Anılarımda anlatmışımdır. Genelde siyaset-dışı geçen gençlik yaşamımdan sonra 1966’dan itibaren Cumhuriyet’te yazmam, Sinematek kurumu, başındaki Onat Kutlar ve çevresinde toplanıp sol ideolojiyle yakınlaşmam süreci içinde Yılmaz Güney’le de tanıştım. Türk filmleri üzerine yazmam ise onun Umut filmiyle başladı: tam 1970 yılında... Sonrasında sol düşüncenin dışında gerçek bir dostluk da bizi bağladı ve yıllar boyu sürdü; onun zirveyle uçurum, mutlulukla çöküş, özgürlükle hapis arasında gidip gelen yaşamı içinde...Ve benim açımdan hiç bitmedi. Ölümünden sonra bile...
- Türkiye'de toplumcu sinema denince neredeyse 50 yılı aşkın bir süredir aşılamamış bir isim Yılmaz Güney. Bunun nedeni Güney'in büyüklüğü mü sizce, yoksa sinemamızın hal-i pür melali mi?
Yılmaz özgün, yetenekli, yaratıcı, ama çok talihsiz bir isim oldu. Sinemamızın hal-i pür melali apayrı bir konu. Ama o çok özel biriydi. Solculuk ya da komünizm anlayışı bile kendine özgüydü: bu ideolojiyi en iyi uygulayan ülkenin Arnavutluk olduğuna inanacak kadar...Onun insanlık yanı bence en ilginç yanıdır. Ben bu yanını gördüm ve onu en çok bunun için sevdim.
- Kitabınızın ön sözünde sinema okulundaki öğrencilerin hiç Yılmaz Güney filmi izlemediklerini ve size "Bir kasetini bulamaz mıyız?" diye sorduklarını yazmışsınız.
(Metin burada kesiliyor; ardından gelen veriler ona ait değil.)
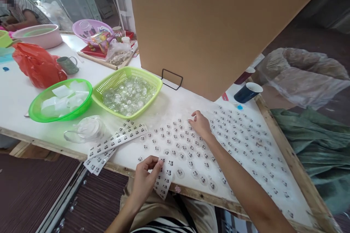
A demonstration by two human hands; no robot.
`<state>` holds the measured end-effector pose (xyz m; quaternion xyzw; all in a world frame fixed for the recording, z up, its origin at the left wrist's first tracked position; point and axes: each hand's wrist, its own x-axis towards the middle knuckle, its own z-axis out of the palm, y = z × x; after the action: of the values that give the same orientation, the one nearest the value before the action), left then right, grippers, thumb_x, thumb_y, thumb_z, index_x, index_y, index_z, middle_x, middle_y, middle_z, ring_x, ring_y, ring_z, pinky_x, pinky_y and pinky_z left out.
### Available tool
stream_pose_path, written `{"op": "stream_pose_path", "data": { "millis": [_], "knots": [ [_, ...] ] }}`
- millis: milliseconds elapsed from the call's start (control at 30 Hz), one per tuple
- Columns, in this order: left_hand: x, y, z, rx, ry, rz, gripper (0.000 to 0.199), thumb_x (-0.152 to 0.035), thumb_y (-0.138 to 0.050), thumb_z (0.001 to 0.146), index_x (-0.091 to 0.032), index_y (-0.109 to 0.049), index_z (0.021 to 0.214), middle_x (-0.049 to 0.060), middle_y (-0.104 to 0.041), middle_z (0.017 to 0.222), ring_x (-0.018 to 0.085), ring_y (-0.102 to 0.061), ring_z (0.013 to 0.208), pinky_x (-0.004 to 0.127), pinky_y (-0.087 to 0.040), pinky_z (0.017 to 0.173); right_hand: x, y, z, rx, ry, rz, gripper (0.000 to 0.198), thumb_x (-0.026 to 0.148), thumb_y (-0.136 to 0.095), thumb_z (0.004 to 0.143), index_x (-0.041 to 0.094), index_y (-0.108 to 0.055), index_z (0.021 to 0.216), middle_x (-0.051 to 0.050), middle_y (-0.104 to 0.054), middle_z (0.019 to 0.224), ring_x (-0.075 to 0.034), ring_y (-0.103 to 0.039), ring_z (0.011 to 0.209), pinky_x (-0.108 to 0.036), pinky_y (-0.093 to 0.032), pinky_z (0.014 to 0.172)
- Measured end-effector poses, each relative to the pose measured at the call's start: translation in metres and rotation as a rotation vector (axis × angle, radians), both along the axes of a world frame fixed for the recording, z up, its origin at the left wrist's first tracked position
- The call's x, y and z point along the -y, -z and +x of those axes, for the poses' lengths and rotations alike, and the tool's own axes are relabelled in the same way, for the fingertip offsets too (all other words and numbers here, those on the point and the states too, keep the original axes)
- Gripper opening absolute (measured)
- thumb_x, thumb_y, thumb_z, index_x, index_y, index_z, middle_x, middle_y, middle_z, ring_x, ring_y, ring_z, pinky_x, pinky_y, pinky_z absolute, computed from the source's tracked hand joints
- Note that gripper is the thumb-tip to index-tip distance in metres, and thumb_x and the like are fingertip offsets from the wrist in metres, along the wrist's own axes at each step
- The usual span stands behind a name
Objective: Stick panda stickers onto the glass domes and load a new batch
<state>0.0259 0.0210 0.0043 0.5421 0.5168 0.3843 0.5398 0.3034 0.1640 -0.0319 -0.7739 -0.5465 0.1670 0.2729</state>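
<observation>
Near the table's front edge, my left hand [147, 174] pinches a white sticker strip [164, 180] printed with small black-and-white pandas. The strip's lower end hangs over the edge. My right hand [201, 124] reaches to the middle of the table, just above the surface, its thumb and forefinger a little apart. I make out nothing between them. Around it lie many small clear round pieces [195, 173], each bearing a panda sticker, spread in loose rows. More sticker strips [117, 140] lie crossed to the left, one end jutting past the edge.
A yellow-green basket [157, 96] holds clear round pieces. Left of it stand a green bowl [34, 111] with white pieces and a red plastic bag [38, 65]. A large cardboard sheet [213, 32] rises behind. A dark blue mug [244, 94] lies tipped at right. Another person [27, 12] sits far left.
</observation>
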Motion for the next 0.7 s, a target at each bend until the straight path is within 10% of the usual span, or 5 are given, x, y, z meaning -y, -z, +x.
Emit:
{"op": "stream_pose_path", "data": {
  "millis": [133,300,700],
  "knots": [
    [-0.002,0.001,-0.001,-0.003,-0.033,-0.009,0.03,-0.043,-0.063,0.087,-0.015,-0.065,0.076,0.001,-0.061,0.066,0.014,-0.054,0.062,0.022,-0.042,0.059,0.043,-0.03,-0.036,-0.323,-0.161,0.088,0.018,0.038,-0.056,0.085,0.021,-0.058,0.078,-0.003,-0.062,0.076,-0.017,-0.054,0.068,-0.03,-0.041,0.066],
    [-0.004,0.002,0.0,0.004,-0.066,-0.023,0.033,-0.045,-0.063,0.087,-0.015,-0.066,0.076,0.001,-0.062,0.066,0.013,-0.052,0.06,0.021,-0.04,0.057,0.109,-0.058,-0.083,-0.61,-0.6,-0.148,0.022,0.04,-0.07,0.08,0.024,-0.064,0.094,0.001,-0.064,0.082,-0.015,-0.054,0.07,-0.028,-0.043,0.066],
    [-0.003,0.001,0.005,0.094,-0.058,-0.099,0.032,-0.046,-0.064,0.087,-0.014,-0.068,0.086,0.0,-0.061,0.064,0.011,-0.049,0.056,0.02,-0.036,0.052,0.13,-0.049,-0.092,-0.558,-0.578,-0.135,0.025,0.041,-0.055,0.092,0.022,-0.065,0.078,0.0,-0.061,0.07,-0.016,-0.054,0.068,-0.028,-0.041,0.063]
  ]
}}
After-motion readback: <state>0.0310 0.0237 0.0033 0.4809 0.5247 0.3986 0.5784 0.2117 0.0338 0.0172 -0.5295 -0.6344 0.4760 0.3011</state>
Ön sözün tarihi 1987. Bugün artık kaset diye bir mefhum kalmadı belki ama internet ve yeni teknolojiler sağ olsun Yılmaz Güney'in filmlerine ulaşmak daha kolaylaştı. Yine de yeni kuşakların Yılmaz Güney'i yeterince tanıdığını düşünüyor musunuz?
Tam bilemiyorum. Ama ona karşı ilgi sürüyor, hep ve hala sürüyor. Kitaplar yazılıyor, sorular soruluyor, hayatı üzerine film projeleri tasarlanıyor. Ve bu daha uzun zaman böyle gider.
- Çok erken kaybettik Yılmaz Güney'i. Biraz farazi bir soru olacak ama, yaşasaydı ve Türkiye'ye dönmüş olsaydı nasıl bir duruş sergilerdi? Bunu özellikle de bugünkü iktidar karşısında hiç beklemediğimiz tutumlar sergileyen sanatçılar gördüğümüz için soruyorum. Sizce ne yapıyor olurdu, sık sık içeri girer miydi yine?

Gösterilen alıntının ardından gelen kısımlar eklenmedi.